Potop, o którym czytamy w Księdze Rodzaju, był sądem nad światem – sądem, który polegał na oddzieleniu tego, co dobre, o tego, co złe. Sąd ten przyszedł niespodziewanie: „(…) nie spostrzegli się, aż przyszedł potop i pochłonął wszystkich” (Mt 24, 39). Również powtórne przyjście Chrystusa będzie niespodziewanym sądem: „Wtedy dwóch będzie w polu: jeden będzie wzięty, drugi zostawiony” (Mt, 40).
Istnieje zatem potrzeba czujności. Człowiek każdego dnia dokonuje nad sobą sądu w świetle Bożej prawdy i miłości. Każdy wybór dobra czy zła jest decyzją o własnym losie. Paruzja Chrystusa będzie uroczystym podsumowaniem naszych wyborów i zmagań.

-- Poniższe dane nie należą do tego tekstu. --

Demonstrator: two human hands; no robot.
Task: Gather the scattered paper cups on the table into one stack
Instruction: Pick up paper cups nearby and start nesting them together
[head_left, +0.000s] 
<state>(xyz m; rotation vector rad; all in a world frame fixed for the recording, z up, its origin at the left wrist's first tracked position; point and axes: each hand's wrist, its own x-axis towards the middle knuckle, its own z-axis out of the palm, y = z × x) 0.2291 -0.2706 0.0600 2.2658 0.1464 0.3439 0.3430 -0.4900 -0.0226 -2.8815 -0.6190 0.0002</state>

Rozpoczynający się Adwent wraz z dzisiejszą ewangelią mszalną kieruje nasze myśli ku przychodzącemu Chrystusowi. Samo słowo „Adwent” oznacza „przychodzenie”, „przybywanie” (gr. parusia) czyli paruzję. Uświadamia to nam, że jest On ciągle (stale) „przychodzącym w imię Pańskie” (por. Ps 118, 26). Potrzeba nam zatem bardziej czuwać niż czekać.

„Dlatego i wy bądźcie gotowi, bo w chwili, której się nie domyślacie, Syn Człowieczy przyjdzie” (Mt 24, 44).